Try it: An unchanged copy of all the lines below is expected, and it should contain no pictures.

Dataset content:

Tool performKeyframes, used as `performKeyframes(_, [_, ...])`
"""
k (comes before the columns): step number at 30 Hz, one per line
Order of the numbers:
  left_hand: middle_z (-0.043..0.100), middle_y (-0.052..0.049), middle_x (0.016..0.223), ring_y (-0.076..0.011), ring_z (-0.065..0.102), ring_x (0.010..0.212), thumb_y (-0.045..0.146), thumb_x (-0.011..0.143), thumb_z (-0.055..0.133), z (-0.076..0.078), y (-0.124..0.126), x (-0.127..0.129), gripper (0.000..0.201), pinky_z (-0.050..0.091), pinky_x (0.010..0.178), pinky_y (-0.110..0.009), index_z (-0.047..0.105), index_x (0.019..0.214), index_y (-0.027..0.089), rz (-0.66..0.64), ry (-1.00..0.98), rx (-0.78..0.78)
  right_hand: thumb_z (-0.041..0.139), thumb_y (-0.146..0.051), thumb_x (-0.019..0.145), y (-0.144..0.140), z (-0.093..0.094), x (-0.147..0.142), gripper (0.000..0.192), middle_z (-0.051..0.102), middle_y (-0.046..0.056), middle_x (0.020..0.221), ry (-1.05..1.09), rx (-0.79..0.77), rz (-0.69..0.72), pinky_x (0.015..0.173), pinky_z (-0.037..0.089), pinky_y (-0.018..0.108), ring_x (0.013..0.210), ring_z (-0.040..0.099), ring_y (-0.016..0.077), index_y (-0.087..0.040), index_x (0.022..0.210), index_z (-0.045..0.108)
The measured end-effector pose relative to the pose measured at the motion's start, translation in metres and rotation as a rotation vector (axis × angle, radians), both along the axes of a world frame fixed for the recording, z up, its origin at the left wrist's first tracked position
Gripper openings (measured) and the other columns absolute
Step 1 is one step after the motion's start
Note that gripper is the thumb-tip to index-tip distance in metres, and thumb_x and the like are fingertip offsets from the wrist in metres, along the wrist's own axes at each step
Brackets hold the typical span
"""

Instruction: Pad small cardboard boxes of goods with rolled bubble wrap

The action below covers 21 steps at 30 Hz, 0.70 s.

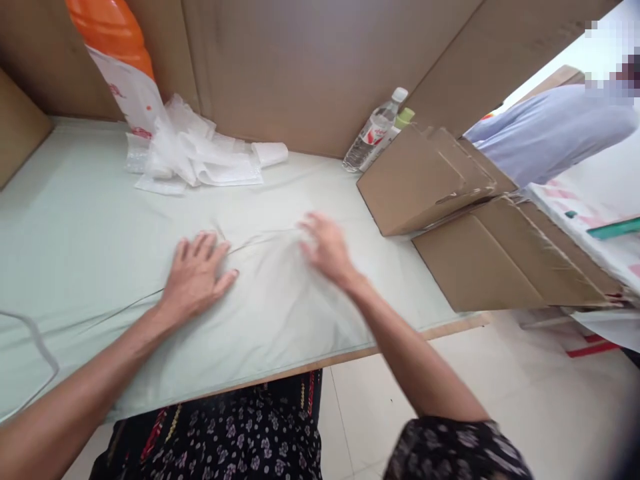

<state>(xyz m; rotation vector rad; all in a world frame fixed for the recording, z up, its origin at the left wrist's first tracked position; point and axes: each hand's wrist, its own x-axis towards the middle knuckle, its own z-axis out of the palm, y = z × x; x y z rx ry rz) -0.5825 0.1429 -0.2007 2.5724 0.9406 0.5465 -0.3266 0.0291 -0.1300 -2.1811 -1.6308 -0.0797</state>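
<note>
A pale green sheet (280, 307) covers the work table, with wrinkles across it. My left hand (195, 273) lies flat on this sheet, palm down with the fingers spread. A thin dark line (135, 303), a crease or a thread, runs across the sheet past my left hand toward the right one. My right hand (327, 250) is over the sheet to the right, smeared by motion. Its thumb and fingers look apart and slightly bent, and nothing shows between them. Whether its fingertips touch the sheet I cannot tell.
Crumpled white packing film (200, 157) lies at the back left beside an orange bottle (113, 33). A clear water bottle (375, 130) leans near cardboard boxes (415, 180) on the right. A grey cable (37, 340) loops at left. Another person's sleeve (550, 127) shows beyond the boxes.
</note>
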Motion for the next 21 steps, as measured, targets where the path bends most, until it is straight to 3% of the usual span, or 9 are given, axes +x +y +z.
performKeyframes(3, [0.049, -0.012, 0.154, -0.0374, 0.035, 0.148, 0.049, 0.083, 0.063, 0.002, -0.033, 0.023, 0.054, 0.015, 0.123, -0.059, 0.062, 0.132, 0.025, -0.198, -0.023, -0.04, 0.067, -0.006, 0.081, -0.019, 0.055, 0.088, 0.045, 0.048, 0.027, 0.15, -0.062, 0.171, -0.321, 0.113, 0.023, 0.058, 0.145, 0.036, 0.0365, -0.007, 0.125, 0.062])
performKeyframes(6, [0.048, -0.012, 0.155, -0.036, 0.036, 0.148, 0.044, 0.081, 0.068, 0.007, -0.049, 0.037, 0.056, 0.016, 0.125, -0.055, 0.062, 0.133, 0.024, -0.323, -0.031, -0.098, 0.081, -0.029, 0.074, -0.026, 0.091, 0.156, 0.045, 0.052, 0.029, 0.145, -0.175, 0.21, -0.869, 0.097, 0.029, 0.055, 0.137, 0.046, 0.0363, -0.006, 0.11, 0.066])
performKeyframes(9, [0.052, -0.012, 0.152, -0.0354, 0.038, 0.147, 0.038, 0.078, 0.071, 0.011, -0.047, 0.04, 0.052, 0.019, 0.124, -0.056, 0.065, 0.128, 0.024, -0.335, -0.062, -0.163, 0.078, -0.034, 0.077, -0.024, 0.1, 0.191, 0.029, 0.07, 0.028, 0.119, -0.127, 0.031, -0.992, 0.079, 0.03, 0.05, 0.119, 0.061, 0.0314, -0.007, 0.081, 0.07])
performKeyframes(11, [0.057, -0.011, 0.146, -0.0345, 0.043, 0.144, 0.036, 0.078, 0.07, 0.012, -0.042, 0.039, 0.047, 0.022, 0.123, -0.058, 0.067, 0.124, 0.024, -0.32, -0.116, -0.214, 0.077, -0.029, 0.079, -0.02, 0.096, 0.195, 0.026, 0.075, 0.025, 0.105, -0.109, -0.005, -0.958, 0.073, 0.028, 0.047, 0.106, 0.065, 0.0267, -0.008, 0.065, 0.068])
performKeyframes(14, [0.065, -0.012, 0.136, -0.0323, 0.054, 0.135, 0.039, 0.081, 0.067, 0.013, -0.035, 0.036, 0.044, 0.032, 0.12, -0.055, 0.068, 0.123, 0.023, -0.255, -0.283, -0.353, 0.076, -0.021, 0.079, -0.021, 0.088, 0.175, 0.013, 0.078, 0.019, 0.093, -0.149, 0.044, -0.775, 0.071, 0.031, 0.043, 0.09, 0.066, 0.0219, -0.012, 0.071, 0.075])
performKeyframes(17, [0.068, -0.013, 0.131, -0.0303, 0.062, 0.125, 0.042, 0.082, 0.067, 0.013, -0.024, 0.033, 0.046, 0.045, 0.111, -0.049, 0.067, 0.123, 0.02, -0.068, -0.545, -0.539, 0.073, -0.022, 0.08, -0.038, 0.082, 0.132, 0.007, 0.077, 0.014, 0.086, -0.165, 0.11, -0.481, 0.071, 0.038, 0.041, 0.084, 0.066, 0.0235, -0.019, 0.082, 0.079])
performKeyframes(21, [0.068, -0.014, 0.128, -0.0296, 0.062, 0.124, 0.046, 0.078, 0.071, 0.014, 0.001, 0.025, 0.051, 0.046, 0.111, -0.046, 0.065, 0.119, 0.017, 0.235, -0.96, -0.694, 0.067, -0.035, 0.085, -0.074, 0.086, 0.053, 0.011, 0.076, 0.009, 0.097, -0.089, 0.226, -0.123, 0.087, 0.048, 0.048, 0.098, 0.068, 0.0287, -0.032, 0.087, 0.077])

Result for this exercise:
Tool performKeyframes, used as `performKeyframes(_, [_, ...])`
"""
k (comes before the columns): step number at 30 Hz, one per line
Order of the numbers:
  left_hand: middle_z (-0.043..0.100), middle_y (-0.052..0.049), middle_x (0.016..0.223), ring_y (-0.076..0.011), ring_z (-0.065..0.102), ring_x (0.010..0.212), thumb_y (-0.045..0.146), thumb_x (-0.011..0.143), thumb_z (-0.055..0.133), z (-0.076..0.078), y (-0.124..0.126), x (-0.127..0.129), gripper (0.000..0.201), pinky_z (-0.050..0.091), pinky_x (0.010..0.178), pinky_y (-0.110..0.009), index_z (-0.047..0.105), index_x (0.019..0.214), index_y (-0.027..0.089), rz (-0.66..0.64), ry (-1.00..0.98), rx (-0.78..0.78)
  right_hand: thumb_z (-0.041..0.139), thumb_y (-0.146..0.051), thumb_x (-0.019..0.145), y (-0.144..0.140), z (-0.093..0.094), x (-0.147..0.142), gripper (0.000..0.192), middle_z (-0.051..0.102), middle_y (-0.046..0.056), middle_x (0.020..0.221), ry (-1.05..1.09), rx (-0.79..0.77), rz (-0.69..0.72), pinky_x (0.015..0.173), pinky_z (-0.037..0.089), pinky_y (-0.018..0.108), ring_x (0.013..0.210), ring_z (-0.040..0.099), ring_y (-0.016..0.077), index_y (-0.087..0.040), index_x (0.022..0.210), index_z (-0.045..0.108)
The measured end-effector pose relative to the pose measured at the motion's start, translation in metres and rotation as a rotation vector (axis × angle, radians), both along the axes of a world frame fixed for the recording, z up, its origin at the left wrist's first tracked position
Gripper openings (measured) and the other columns absolute
Step 1 is one step after the motion's start
Note that gripper is the thumb-tip to index-tip distance in metres, and thumb_x and the like are fingertip offsets from the wrist in metres, along the wrist's own axes at each step
Brackets hold the typical span
"""

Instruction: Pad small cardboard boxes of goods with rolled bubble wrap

The action below covers 21 steps at 30 Hz, 0.70 s.


<state>(xyz m; rotation vector rad; all in a world frame fixed for the recording, z up, its origin at the left wrist's first tracked position; point and axes: each hand's wrist, its own x-axis towards the middle knuckle, its own z-axis out of the palm, y = z × x; x y z rx ry rz) -0.5825 0.1429 -0.2007 2.5724 0.9406 0.5465 -0.3266 0.0291 -0.1300 -2.1811 -1.6308 -0.0797</state>
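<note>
A pale green sheet (280, 307) covers the work table, with wrinkles across it. My left hand (195, 273) lies flat on this sheet, palm down with the fingers spread. A thin dark line (135, 303), a crease or a thread, runs across the sheet past my left hand toward the right one. My right hand (327, 250) is over the sheet to the right, smeared by motion. Its thumb and fingers look apart and slightly bent, and nothing shows between them. Whether its fingertips touch the sheet I cannot tell.
Crumpled white packing film (200, 157) lies at the back left beside an orange bottle (113, 33). A clear water bottle (375, 130) leans near cardboard boxes (415, 180) on the right. A grey cable (37, 340) loops at left. Another person's sleeve (550, 127) shows beyond the boxes.
</note>
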Motion for the next 21 steps, as measured, targets where the path bends most, until it is straight to 3% of the usual span, or 9 are given, axes +x +y +z.
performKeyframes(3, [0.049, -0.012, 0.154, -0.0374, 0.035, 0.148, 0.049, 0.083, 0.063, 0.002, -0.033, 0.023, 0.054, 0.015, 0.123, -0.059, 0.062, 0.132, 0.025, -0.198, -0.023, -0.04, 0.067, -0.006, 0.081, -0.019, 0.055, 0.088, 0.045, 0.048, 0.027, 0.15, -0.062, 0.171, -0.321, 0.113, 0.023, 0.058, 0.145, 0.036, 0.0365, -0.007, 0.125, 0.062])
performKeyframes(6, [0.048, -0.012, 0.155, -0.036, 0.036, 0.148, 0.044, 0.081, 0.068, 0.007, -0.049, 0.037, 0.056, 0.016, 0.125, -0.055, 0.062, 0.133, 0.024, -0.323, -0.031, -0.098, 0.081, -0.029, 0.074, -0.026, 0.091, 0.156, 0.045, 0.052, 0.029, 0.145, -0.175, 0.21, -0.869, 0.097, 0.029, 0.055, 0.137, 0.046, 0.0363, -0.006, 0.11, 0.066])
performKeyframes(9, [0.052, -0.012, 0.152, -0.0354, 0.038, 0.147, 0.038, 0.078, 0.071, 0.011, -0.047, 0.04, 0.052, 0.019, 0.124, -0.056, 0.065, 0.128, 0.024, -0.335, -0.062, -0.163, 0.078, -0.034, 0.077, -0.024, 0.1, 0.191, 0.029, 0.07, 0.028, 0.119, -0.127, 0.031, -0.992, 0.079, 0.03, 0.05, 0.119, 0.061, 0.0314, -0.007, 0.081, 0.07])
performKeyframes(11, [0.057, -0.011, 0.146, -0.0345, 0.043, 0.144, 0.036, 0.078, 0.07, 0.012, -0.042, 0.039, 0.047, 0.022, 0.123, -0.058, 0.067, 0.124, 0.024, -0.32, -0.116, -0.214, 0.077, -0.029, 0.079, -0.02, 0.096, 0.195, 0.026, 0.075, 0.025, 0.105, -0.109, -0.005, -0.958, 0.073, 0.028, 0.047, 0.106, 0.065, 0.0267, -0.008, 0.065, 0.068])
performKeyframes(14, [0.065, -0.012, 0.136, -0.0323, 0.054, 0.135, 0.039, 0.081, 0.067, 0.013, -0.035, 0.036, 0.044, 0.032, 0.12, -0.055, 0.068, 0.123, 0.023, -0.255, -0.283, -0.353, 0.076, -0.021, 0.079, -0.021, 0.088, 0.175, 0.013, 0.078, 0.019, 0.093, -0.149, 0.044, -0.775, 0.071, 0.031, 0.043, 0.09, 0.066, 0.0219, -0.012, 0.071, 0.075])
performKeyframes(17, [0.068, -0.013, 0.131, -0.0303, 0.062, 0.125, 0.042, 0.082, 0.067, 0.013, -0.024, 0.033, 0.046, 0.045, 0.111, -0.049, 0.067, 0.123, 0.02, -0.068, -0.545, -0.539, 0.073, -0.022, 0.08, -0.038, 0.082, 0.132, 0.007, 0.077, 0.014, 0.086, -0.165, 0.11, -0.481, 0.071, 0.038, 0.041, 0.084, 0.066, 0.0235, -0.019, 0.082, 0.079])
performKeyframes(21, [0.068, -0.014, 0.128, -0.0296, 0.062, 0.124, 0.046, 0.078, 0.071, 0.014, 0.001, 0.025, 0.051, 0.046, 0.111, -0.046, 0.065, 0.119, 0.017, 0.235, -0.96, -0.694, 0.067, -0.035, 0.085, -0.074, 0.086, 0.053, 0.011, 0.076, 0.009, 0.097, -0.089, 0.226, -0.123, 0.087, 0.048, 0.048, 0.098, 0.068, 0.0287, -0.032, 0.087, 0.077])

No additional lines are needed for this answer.